Roark Navarre is ruthless and relentless. He wants beautiful Lia, and he will have her! When he discovers that she is a virgin, taking his prize becomes even sweeter. But the innocent's dark seduction has only just begun!
Many years ago, Lia was the innocent victim of Roark's merciless financial ruin of her father. But it's too late for regrets—soon she finds she's carrying his child. She doesn't want Roark, her bitter enemy, to know. Because surely he will do what he's always done—exact his price!
"Talented Jennie Lucas is the queen of gorgeous alpha male characters and the passionate women that tame them. In The Innocent’s Dark Seduction, Roark is rich, arrogant and ruthless until he meets his match in beautiful compassionate Lia. Ms. Lucas takes her readers on an emotional roller coaster ride with Roark and Lia, from lust to passion to heartbreak and ultimately to ecstatic happiness."
~CataRomance.com
"It's trashy, but oh so fun... [full of] blatant giveaway signs throughout the story that ... something beautiful will happen in the end."
~Mrs Giggles, awarding The Innocent's Dark Seduction a rare high score of 82
Not familiar with Mrs. Giggles?
She doesn't mince words, rarely likes anything, and even more rarely awards scores worth posting. So when she says that this book put "a smile on cranky old me's face", please know that that put a smile on MY face. I hope you enjoy.
~Jennie
Lia had just kissed another man wearing her dead husband’s ring. Shame ricocheted through her soul like a bullet.
The riotous multitude of roses in red, pink and yellow filled the space, surrounded by ancient stone walls that were seven feet high. This had been Giovanni’s favorite place. He’d grown the roses himself. He’d spent hours carefully taming and tending the garden.

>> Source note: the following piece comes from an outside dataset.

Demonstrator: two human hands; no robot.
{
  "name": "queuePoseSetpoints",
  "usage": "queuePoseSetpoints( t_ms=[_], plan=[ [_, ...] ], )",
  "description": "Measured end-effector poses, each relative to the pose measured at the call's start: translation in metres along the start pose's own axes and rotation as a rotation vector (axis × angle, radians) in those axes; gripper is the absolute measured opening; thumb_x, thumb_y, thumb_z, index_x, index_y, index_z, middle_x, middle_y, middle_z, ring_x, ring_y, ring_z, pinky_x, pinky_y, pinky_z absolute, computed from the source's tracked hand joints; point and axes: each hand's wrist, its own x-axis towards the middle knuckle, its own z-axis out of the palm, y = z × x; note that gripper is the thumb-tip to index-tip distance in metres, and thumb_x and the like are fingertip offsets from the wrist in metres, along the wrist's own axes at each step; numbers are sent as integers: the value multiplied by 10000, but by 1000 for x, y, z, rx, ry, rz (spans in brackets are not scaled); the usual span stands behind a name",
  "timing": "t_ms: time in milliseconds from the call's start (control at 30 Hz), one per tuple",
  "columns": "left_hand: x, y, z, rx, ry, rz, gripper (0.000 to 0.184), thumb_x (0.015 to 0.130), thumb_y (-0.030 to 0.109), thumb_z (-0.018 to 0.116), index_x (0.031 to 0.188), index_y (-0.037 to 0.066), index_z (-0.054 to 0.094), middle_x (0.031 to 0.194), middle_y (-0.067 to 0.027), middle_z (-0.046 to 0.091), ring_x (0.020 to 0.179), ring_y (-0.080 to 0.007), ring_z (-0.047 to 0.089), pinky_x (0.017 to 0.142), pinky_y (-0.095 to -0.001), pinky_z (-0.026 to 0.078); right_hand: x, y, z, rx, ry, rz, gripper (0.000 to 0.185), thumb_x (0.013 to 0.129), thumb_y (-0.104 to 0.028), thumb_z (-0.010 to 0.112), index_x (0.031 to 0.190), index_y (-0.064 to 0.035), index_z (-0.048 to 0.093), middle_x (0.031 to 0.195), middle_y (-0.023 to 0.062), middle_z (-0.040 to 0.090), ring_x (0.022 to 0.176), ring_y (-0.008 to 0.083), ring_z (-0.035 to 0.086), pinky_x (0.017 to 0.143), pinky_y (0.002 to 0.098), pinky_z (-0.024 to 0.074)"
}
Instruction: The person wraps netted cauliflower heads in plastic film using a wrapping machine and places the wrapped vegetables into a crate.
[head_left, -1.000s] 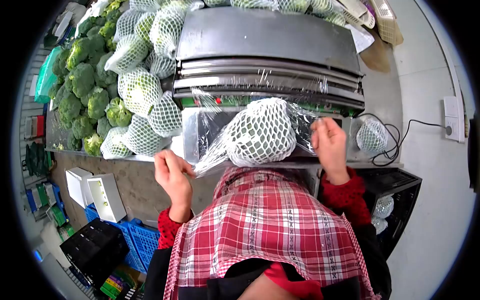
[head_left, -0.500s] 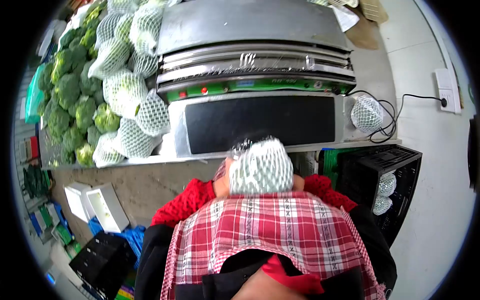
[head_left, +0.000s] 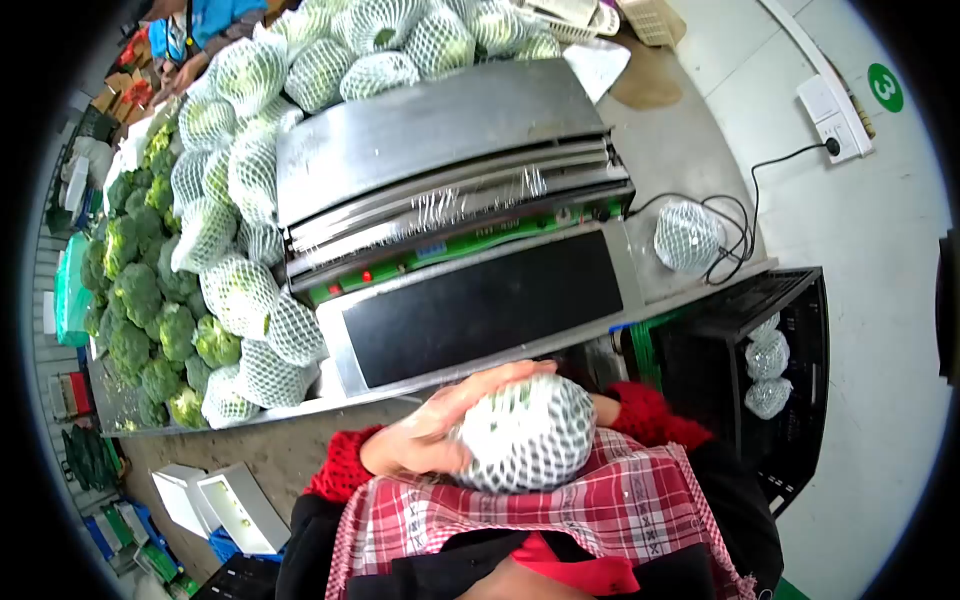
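Note:
A broccoli head in a white foam net (head_left: 530, 430) is held in front of my apron, just below the wrapping machine's black plate (head_left: 485, 310). My left hand (head_left: 435, 425) curls around its left side, with fingers over the top and the thumb lower down. On the right side, my right hand (head_left: 606, 410) grips it; most of those fingers are hidden behind the broccoli. The wrapping machine (head_left: 440, 150), with a steel cover and green control strip, stands on the bench beyond.
Netted heads (head_left: 240, 295) and loose broccoli (head_left: 135, 290) pile up on the left. One netted head (head_left: 688, 237) sits beside a black cable at right. A black crate (head_left: 800, 420) below holds several wrapped heads. Another person (head_left: 195, 40) is at the far left.
The view has turned, so the bench looks tilted. The netted broccoli has been rotated, and my left hand now shows around its left side. Clear film seen by the hand earlier is out of sight.

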Motion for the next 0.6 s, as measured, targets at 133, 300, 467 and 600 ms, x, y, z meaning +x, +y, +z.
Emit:
queuePoseSetpoints(
  t_ms=[133,300,467,600],
  plan=[
    [13,-28,-13,246,491,-31,488,994,342,421,1222,-70,550,1086,-141,660,970,-196,620,885,-290,459,-21,16,-41,-74,498,-263,685,912,-491,574,1329,30,421,1252,120,538,1170,192,512,1025,355,389],
    [108,-23,-7,271,483,76,415,991,299,398,1161,-47,552,1101,-130,575,1051,-207,541,917,-305,409,-9,-31,-101,128,569,-640,786,894,-609,502,1365,13,406,1311,151,523,1149,305,551,1007,442,433],
    [187,19,-162,1322,855,319,647,764,327,734,1240,-35,488,1207,-236,535,1134,-389,501,979,-446,404,-29,-196,-181,-288,1149,-805,534,904,-430,580,1231,-9,568,1171,114,615,1037,220,596,890,364,474],
    [238,91,-266,1807,987,398,728,724,274,731,1335,30,419,1339,-219,442,1246,-383,409,1015,-453,352,-59,-255,-332,-690,1520,-733,464,840,-427,661,985,14,663,950,70,643,873,180,585,816,329,457]
  ],
)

But the garden had been neglected for months. The flowers were now overgrown and half-wild. The roses now reached up into the warm blue sky, some as tall as the stone walls which had been built from the ancient Roman foundations.
Tears threatened her as she briefly closed her eyes. “I’m sorry,” she whispered aloud, as if Giovanni were still alive and could hear her. “I never should have let it happen.”
She leaned forward to smell one of the enormous yellow roses. Yellow for memory. No wonder it had the strongest scent. She missed Giovanni’s warmth, his kindness. She felt so guilty that she’d forgotten him, even for a moment. For the length of a kiss…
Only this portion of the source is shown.